Appellant raises six issues on appeal.
We affirm.
Background
Appellant
was charged by six separate indictments with six counts of aggravated sexual
assault of a child and nine counts of indecency with a child. Appellant pleaded guilty as charged to three
counts of aggravated sexual assault of a child and three counts of indecency
with a child. The court deferred finding
Appellant guilty and placed him on community supervision for ten years.
On
September 16, 2004, the State filed a motion to revoke Appellant’s community
supervision in each cause.
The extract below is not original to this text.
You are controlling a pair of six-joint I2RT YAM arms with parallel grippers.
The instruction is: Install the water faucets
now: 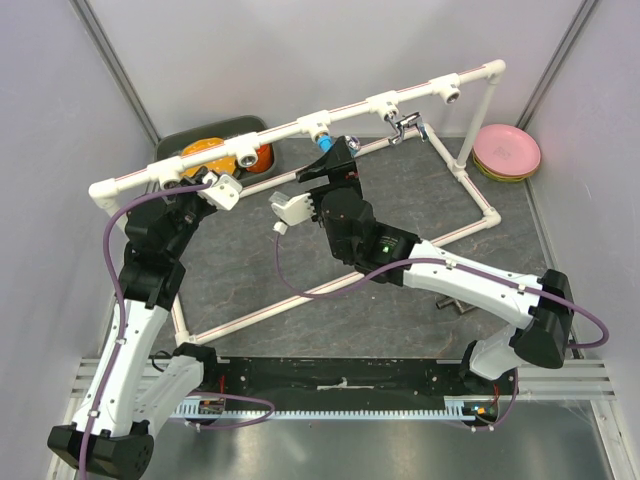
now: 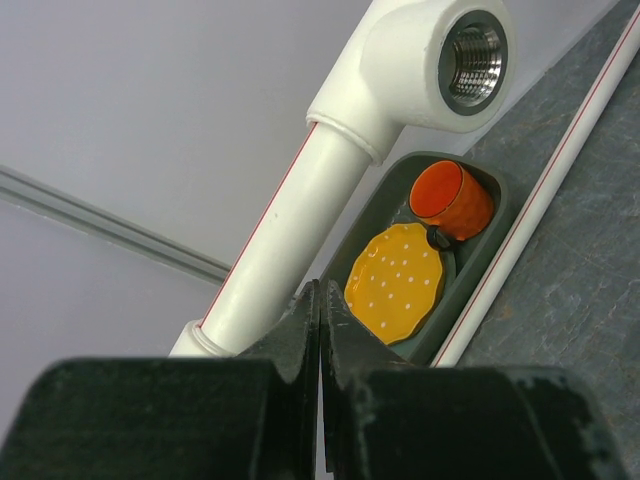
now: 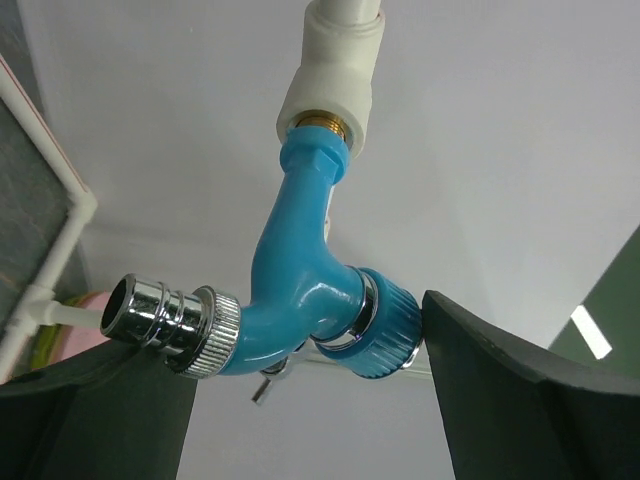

The trial
court conducted a hearing on the State’s motion on January 6, 2005. Following the presentation of evidence and
argument of counsel, the trial court found that Appellant violated the terms
and conditions of his community supervision as alleged in the State’s
motion. The court recessed and
subsequently proceeded to conduct a trial on punishment. Ultimately, the trial court found Appellant guilty
and sentenced Appellant in each cause as follows: in cause number 0216846,
imprisonment for twenty years for aggravated sexual assault of a child; in
cause number 0216847, imprisonment for ten years for aggravated sexual assault
of a child; in cause number 0216848, imprisonment for twenty years for
aggravated sexual assault of a child;1 in cause number
0317055, imprisonment for twenty years for indecency with a child; in cause
number 0317056, imprisonment for twenty years for indecency with a child; and
in cause number 0317057, imprisonment for twenty years for indecency with a
child. This appeal followed.
Failure to
Pronounce Guilt
In
his first issue, Appellant argues both that the trial court lacked jurisdiction
to assess punishment and that his statutory due process rights were violated
because the trial court did not make an oral pronouncement of guilt before holding
a punishment hearing.2
At the close of the evidence in the adjudication phase of the trial, the
trial court stated as follows:
The Court will find
that the Sergio Sanchez that is before the Court today is one and the same
person who was legally placed on deferred adjudication community supervision in
all six cause numbers on or about the 25th day of June, 2003 for a period of 10
years. The court will find that he has
violated his probation in that he violated condition B, condition C, J, N, R,
C(c-2) of his probation exactly as it’s shown in the Motion to Proceed to
Adjudication.
Now, the Court will –
having made those findings, having found that he’s violated his probation in
each of these cases, will go into recess so the parties can prepare for a
second half of the trial, which would be what would be the proper punishment. .
. .
As
Appellant argues, the trial court did not make a formal pronouncement of guilt
before it scheduled a punishment hearing.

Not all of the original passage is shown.